彼は満足そうな笑みを浮かべながら、次々と部屋を案内していく。
「こちらが、応接室になります。そして……こちらとこちらが寝室になります。そして、こちらがお手洗い、その隣がバスルームとなります」
俺たちがいる広間のような場所から、正面にあるのが応接室、右側に二つ部屋が並んでいて、寝室になっている。左側を見ると、これも同じように部屋が二つ並んでいて、寝室になっている。さらに、応接室の左右に、斜めに通路が伸びていて、左側の廊下を進むと、お手洗いとバスルームの部屋がそれぞれあった。どちらも広く使いやすそうだ。何より、新品なのでとても清潔なのは助かる。右側の通路を進むと、ひときわ大きな部屋があった。そこには、ベッドルームだけでなく、お手洗いとバスルームが備えられていた。ここは、屋敷の警備をする責任者が使っていた部屋だったそうだ。
「皆様、お好きなお部屋をお使いください。何か、御用がありましたら、こちらの鈴をお鳴らし下さい」
扉のすぐとなりに、手のひらサイズの鐘のようなものが置かれてある。ブリトーはそれを手に取り、チリリリーン鳴らした。高い、きれいな音だ。
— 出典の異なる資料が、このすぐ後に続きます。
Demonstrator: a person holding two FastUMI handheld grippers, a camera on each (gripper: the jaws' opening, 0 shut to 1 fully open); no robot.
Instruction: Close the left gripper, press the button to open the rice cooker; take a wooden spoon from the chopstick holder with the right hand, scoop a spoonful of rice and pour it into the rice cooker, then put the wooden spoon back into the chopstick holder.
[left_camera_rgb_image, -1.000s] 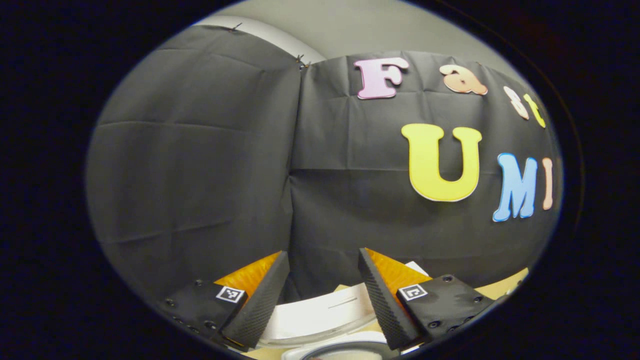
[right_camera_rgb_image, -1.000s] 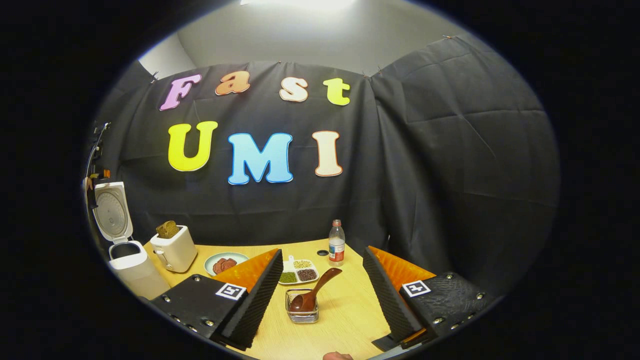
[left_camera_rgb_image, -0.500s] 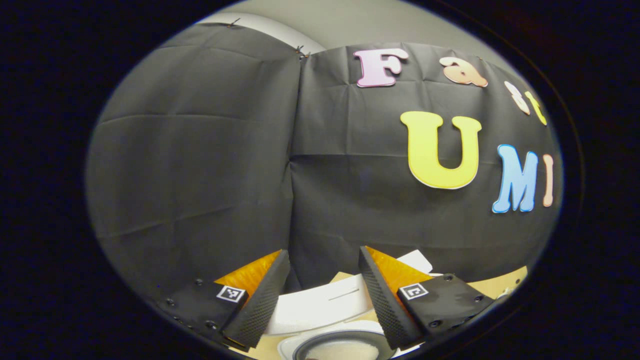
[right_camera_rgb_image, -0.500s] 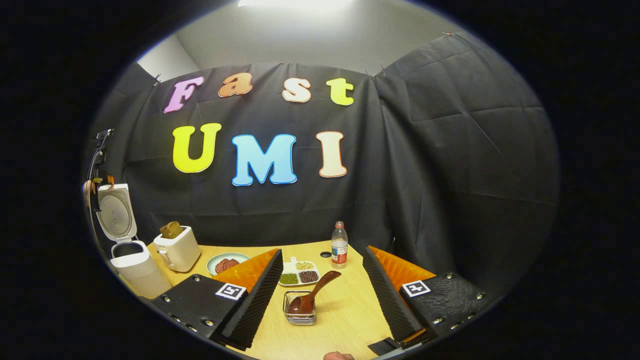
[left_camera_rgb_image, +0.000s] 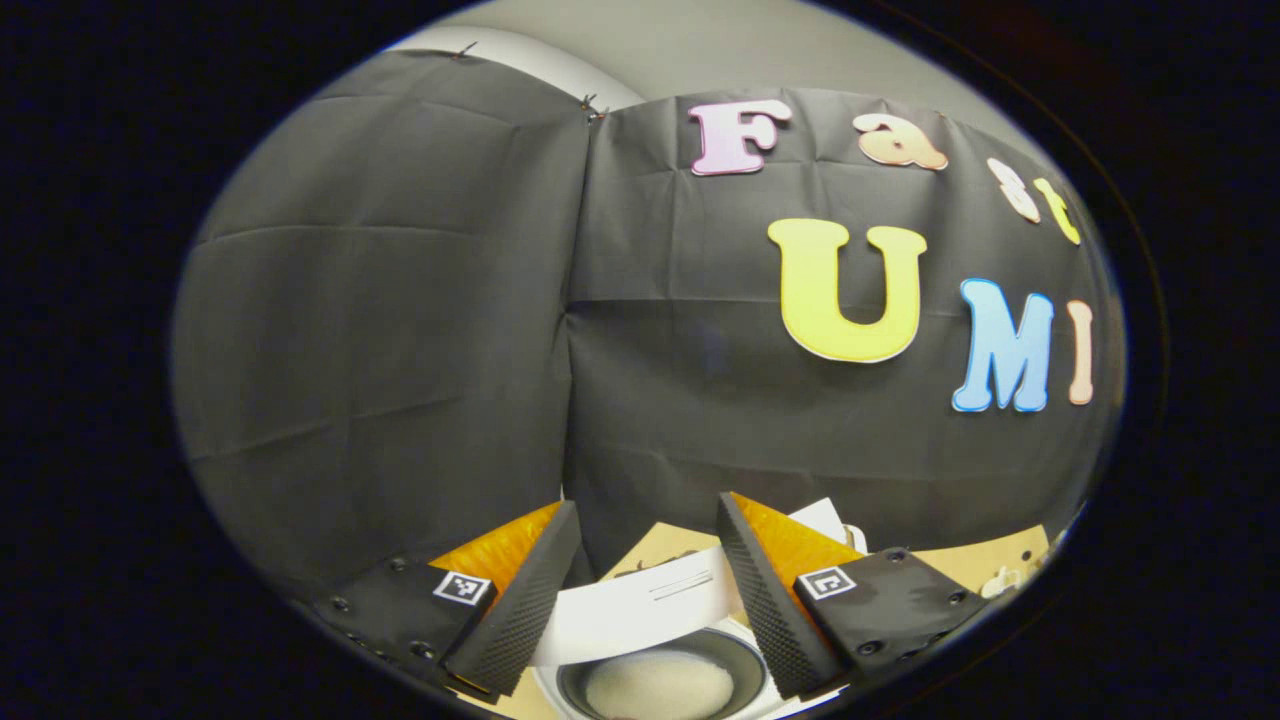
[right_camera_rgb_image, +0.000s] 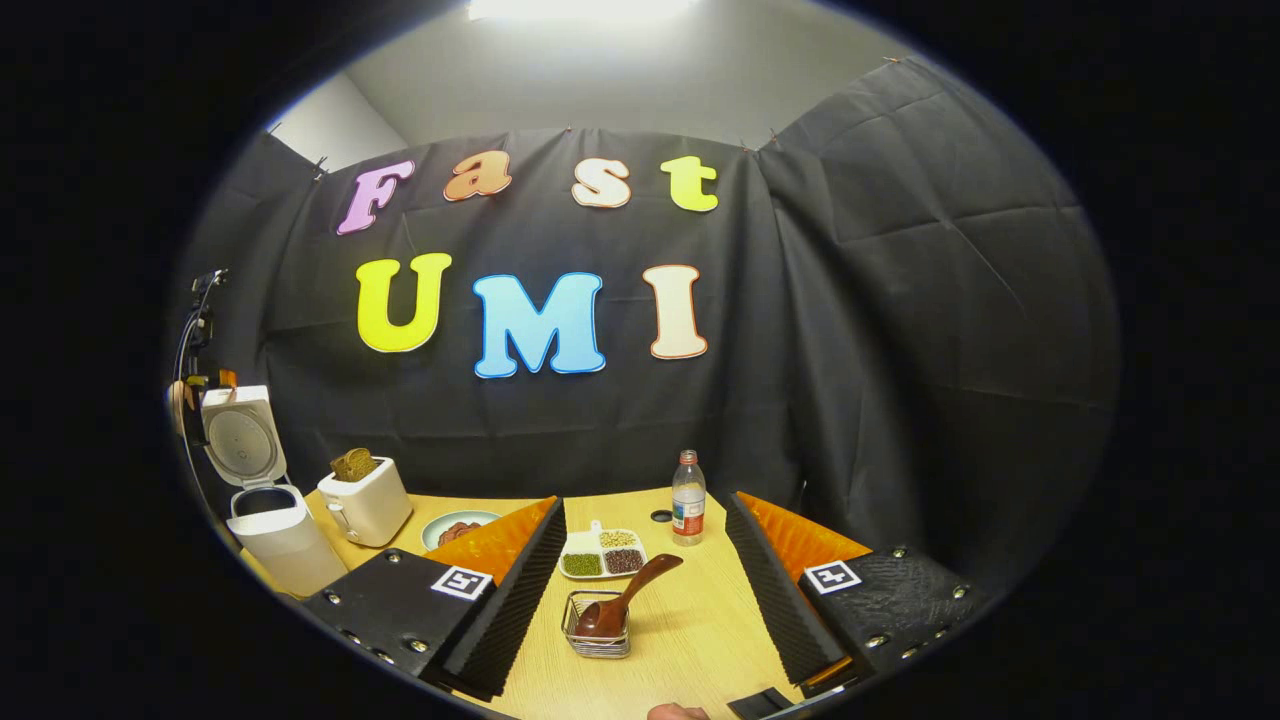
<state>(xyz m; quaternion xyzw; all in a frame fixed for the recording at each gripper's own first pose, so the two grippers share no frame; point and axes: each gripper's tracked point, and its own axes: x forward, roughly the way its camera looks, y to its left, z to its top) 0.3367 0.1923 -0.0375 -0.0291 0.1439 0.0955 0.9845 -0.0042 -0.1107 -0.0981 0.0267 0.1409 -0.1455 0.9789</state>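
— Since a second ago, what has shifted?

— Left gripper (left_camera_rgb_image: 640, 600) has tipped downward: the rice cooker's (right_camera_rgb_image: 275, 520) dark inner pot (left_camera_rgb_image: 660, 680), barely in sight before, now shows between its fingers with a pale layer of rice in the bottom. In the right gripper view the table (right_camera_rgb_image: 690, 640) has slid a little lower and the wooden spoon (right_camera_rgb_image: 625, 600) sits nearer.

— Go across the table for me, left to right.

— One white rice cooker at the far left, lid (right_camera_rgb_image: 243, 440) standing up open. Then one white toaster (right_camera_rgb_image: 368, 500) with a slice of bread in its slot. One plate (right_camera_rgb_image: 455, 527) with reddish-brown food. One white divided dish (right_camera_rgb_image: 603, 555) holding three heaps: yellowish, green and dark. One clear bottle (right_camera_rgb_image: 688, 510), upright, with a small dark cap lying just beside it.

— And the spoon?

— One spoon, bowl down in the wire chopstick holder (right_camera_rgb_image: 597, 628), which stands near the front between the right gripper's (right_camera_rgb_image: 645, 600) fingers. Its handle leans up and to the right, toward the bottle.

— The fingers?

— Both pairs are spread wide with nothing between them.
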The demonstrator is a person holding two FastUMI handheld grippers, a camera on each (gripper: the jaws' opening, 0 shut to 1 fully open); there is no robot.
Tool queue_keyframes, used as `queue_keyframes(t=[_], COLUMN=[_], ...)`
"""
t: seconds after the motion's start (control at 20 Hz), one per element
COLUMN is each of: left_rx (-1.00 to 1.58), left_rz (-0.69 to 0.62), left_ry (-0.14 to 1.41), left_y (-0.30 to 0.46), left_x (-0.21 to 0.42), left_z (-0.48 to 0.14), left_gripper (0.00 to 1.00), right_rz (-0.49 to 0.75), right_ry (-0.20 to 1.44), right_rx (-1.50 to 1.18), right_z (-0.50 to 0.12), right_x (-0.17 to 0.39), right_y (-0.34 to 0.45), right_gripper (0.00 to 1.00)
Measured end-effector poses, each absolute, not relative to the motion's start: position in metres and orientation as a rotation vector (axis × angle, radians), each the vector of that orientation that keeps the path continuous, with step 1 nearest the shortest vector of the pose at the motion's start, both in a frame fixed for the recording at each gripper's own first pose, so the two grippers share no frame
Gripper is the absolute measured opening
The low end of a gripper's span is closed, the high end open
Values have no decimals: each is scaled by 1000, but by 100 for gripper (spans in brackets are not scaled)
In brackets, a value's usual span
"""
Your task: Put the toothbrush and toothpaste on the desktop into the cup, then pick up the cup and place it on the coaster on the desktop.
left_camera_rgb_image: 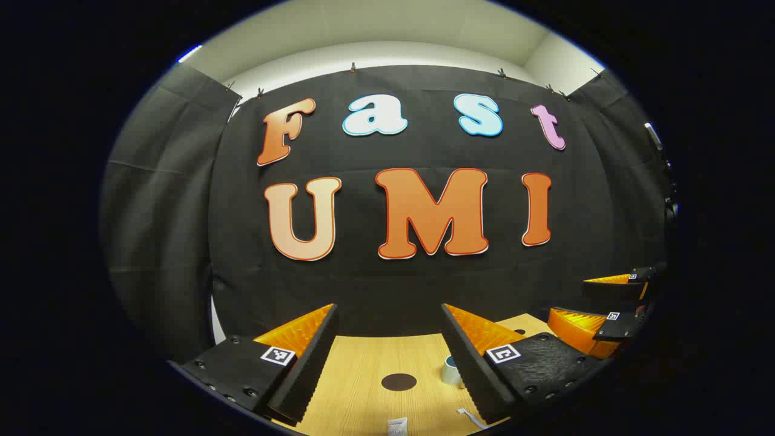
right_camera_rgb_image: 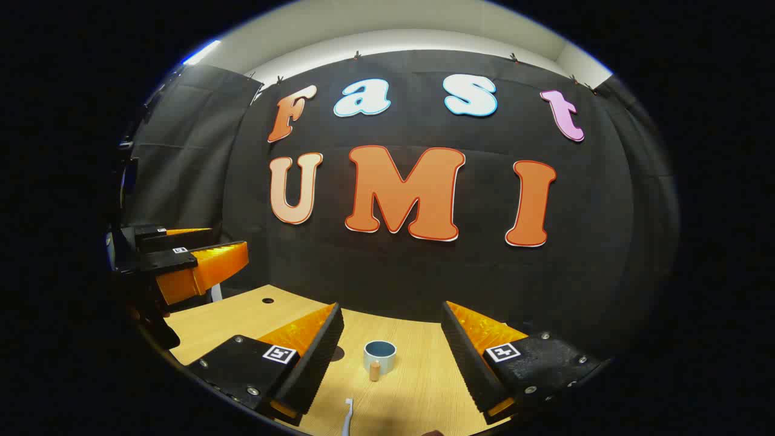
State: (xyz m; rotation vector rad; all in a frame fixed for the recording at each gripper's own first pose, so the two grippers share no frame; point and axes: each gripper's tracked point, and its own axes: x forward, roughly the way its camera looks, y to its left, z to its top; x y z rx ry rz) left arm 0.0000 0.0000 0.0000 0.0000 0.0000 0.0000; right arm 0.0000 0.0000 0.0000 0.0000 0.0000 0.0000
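Left gripper [left_camera_rgb_image: 387, 348] is held above the desktop [left_camera_rgb_image: 363, 393], fingers spread wide, nothing between them. Past its tips the dark round coaster [left_camera_rgb_image: 398, 381] is seen flat on the wood. The cup [left_camera_rgb_image: 449, 369] stands to the right of the coaster, partly hidden by a finger. A white tube end, probably the toothpaste [left_camera_rgb_image: 397, 426], lies at the bottom edge, nearer than the coaster.

Right gripper [right_camera_rgb_image: 392, 348] is likewise parted and empty, raised over the desk. The cup [right_camera_rgb_image: 379, 356] is seen upright between its fingers, farther off, with a small wooden handle facing the camera. The toothbrush [right_camera_rgb_image: 347, 416] lies on the wood nearer than the cup, white head showing.

Step judged: the start, nothing picked yet, cup empty and off the coaster. Next move is expected to call for lowering the right gripper onto the toothbrush and closing across its thin handle; a low, square approach is needed or it may slip.
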Motion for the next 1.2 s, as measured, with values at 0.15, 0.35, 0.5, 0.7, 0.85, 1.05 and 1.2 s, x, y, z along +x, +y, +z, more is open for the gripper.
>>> queue_keyframes(t=[0.15, 0.35, 0.5, 0.7, 0.85, 1.05, 1.2], left_rx=[21, 11, 16, 22, 18, 11, 15], left_rz=[42, 56, 31, -8, -30, -41, -45], left_ry=[4, 11, -5, -22, -29, -36, -34], left_y=[6, 16, 24, 33, 41, 52, 58], left_x=[-8, -8, 3, 18, 25, 30, 30], left_z=[4, 4, 6, 7, 8, 7, 4], left_gripper=[100, 100, 100, 98, 99, 99, 100], right_rz=[33, 52, 4, -37, -61, -73, -71], right_ry=[2, 22, 17, 32, 33, 54, 101], right_rx=[20, 6, 0, 12, 3, -11, -4], right_z=[-3, -6, -3, -6, -4, -10, -24], right_x=[4, 9, 16, 22, 24, 28, 29], right_y=[4, 12, 11, 19, 24, 31, 37], right_gripper=[98, 98, 98, 98, 98, 98, 98])
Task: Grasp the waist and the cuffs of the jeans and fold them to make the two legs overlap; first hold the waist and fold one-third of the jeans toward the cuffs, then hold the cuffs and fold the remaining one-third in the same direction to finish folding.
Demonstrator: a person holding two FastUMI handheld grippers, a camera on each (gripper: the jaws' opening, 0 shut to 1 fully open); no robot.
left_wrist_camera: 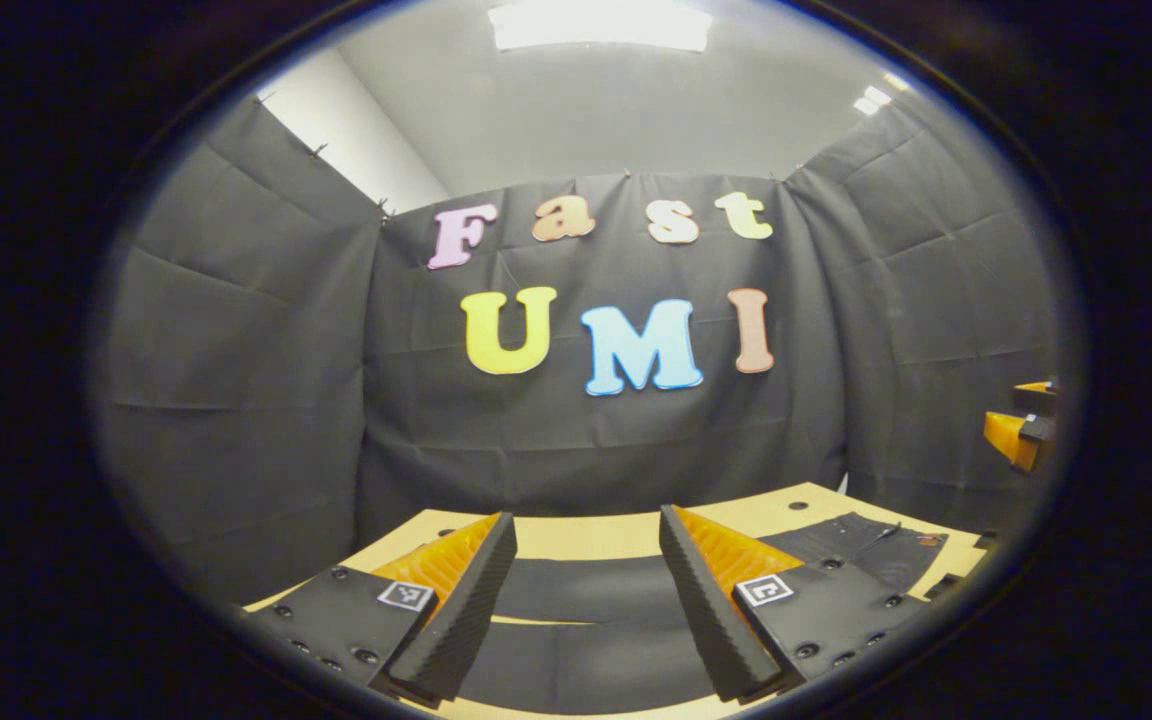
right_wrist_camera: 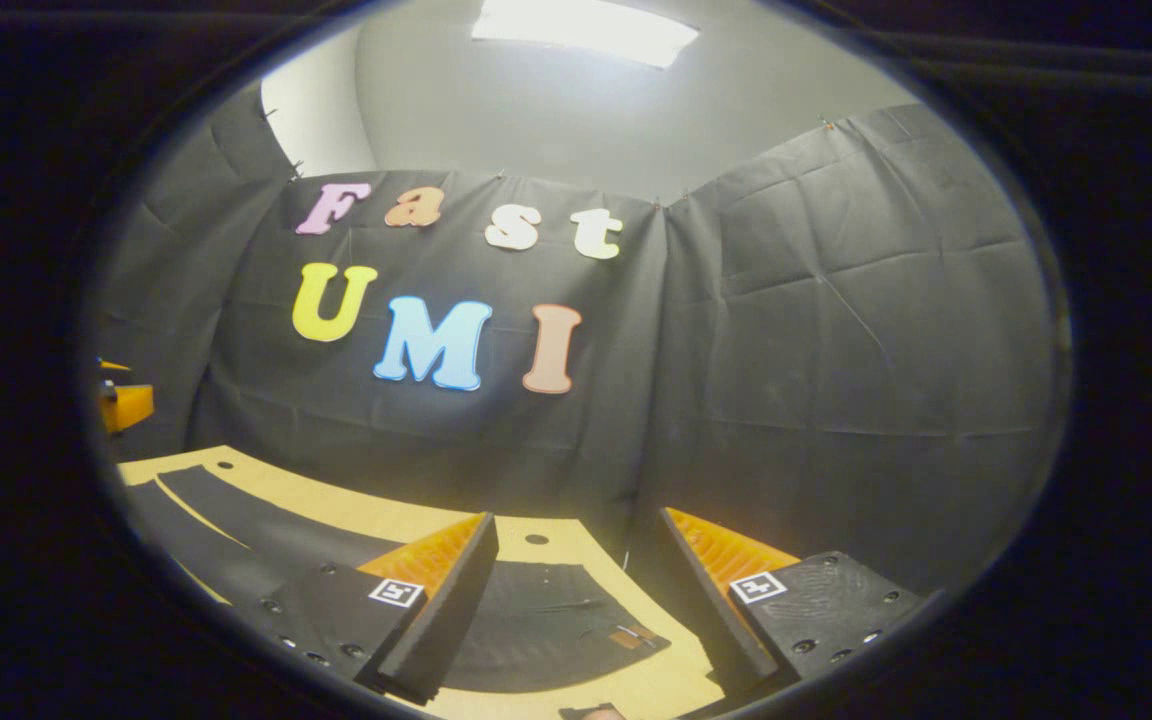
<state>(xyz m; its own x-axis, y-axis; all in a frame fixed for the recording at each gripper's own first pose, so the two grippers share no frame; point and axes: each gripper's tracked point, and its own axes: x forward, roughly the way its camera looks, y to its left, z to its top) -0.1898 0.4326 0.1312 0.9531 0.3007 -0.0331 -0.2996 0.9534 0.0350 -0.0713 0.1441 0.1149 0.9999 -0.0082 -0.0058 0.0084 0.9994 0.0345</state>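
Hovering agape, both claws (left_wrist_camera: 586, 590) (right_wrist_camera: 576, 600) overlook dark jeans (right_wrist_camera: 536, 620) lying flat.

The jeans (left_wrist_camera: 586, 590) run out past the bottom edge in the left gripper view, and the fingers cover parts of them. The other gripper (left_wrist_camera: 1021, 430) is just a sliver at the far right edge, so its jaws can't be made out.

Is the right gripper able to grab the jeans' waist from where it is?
Probably yes: the right gripper is open, above the table, and the jeans lie flat between its fingers with nothing in the way.
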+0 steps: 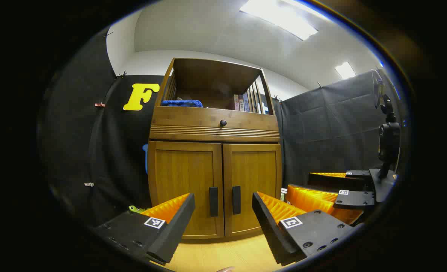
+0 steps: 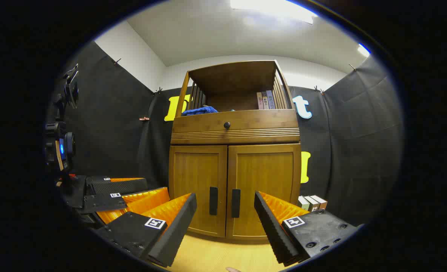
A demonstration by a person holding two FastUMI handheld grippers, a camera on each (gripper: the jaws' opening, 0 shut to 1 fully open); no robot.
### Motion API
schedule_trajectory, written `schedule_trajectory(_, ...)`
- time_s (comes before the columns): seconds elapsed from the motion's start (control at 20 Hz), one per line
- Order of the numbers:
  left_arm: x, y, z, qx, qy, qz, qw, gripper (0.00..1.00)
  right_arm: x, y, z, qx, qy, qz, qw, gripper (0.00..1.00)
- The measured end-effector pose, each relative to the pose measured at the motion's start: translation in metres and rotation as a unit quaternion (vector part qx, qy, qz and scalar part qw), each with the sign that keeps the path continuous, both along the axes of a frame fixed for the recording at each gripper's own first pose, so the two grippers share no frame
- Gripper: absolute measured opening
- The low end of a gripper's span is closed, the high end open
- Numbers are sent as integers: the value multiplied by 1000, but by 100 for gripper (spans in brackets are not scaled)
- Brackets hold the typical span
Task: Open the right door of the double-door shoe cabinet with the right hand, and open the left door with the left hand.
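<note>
We see the shoe cabinet (image 1: 214,151) standing on the pale floor (image 1: 223,255) ahead of both tools, with both doors shut and nothing yet touching them.

From the left: in the left gripper view, the left gripper (image 1: 223,211) is spread wide, its fingers framing the two dark handles but well short of them. The left door (image 1: 185,185) carries the left handle (image 1: 213,201) along its inner edge, just beside the centre seam. To its right sits the right handle (image 1: 236,199) on the right door (image 1: 253,181). Farther right in the same view we see the right gripper (image 1: 321,189), also spread and holding nothing.

In the right gripper view, that gripper's own fingers (image 2: 185,215) open around the same pair of handles from a distance, with the right handle (image 2: 235,203) nearest its centre line.

We judge the task to be at its start, with the right door first. To do it well, we would carry the right gripper forward and a touch rightward, so only the right handle sits between the fingers, close firmly, then pull along an arc about the outer hinges. The hinges themselves are hard to make out here, so that arc is our assumption. The handles sit close together, so catching both is the risk.
</note>
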State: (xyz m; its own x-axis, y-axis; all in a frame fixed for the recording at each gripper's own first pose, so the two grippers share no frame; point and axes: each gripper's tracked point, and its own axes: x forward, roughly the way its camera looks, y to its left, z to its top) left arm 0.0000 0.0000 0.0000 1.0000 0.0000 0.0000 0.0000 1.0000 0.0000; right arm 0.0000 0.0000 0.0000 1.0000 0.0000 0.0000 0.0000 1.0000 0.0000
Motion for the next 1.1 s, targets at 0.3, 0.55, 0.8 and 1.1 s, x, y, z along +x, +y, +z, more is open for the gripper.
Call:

「食事は三度お持ちいたします。朝は八時、昼は十二時、夜は七時にお持ちいたします。お口に会わないもの、また、普段お召し上がりにならないものがあれば、遠慮なくお申し付けください」
「お代わりは?」
すかさず、クレイリーファラーズが口を開く。マジか、と思ったが、ブリトーは笑顔で答える。
「もちろん、何回でもよろしゅうございます。ただ……あるじ様のお許しをいただいてくださいね」
クレイリーファラーズの表情が固まる。この屋敷では、この天巫女は俺の奴隷であると周知されているらしい。まあ、放っておくことにしよう。
ブリトーは、まもなく夕食をお持ちしますから、と言って一旦退出していった。彼と入れ替わるように、男たちが馬車に乗せてあった俺たちの荷物を運んできた。あらためて見ると、意外と多い。こんなにも馬車に積み込んでいたのかと思った程だ。
それぞれ、自分の荷物がちゃんとあるのかを確認する。ハウオウルはほとんど荷物がないので、確認は一瞬で済んだ。彼は荷物の仕分けを手伝ってくれている。
「これは……お嬢ちゃんのかの? やっぱり、下着は白かの?」
鞄を差し出しながら、ハウオウルは笑顔を浮かべる。クレイリーファラーズは、顔を真っ赤にしながら、まるで汚いものを触るかのように、鞄の柄を二本指でつまんでいる。そんな様子を横目で見ながら、俺はせっせと荷物の仕分けをする。やっぱり、俺たちの荷物が一番多い。
「お嬢様とご領主様は、どうぞ、一番広い奥の部屋に」
パルテックが勧めてくれる。俺とヴァッシュは顔を見合わせて頷く。俺は手に持てるだけの荷物を持って、奥の部屋に向かう。
『待って! 奥の部屋は私に使わせてください! そうしないと、私はこのジジイに襲われます! ちょっと待って! 待って! 私のきれいな体が、こんなジジイの汚い舌で舐め回されるかもしれないのですよ! 力づくでねじ伏せられて……ねえ、ちょっと!』
「さ、ワオンもおいで」
「にゅ~」
「そんなに持っていかなくてもいいじゃない。私も持つわ」
「いいよ。何度も取りに来るのは面倒だろう? ヴァッシュは部屋で休んでな」
クレイリーファラーズはかなり長い間、俺に色々と訴えてきたが、その全てを無視したのだった。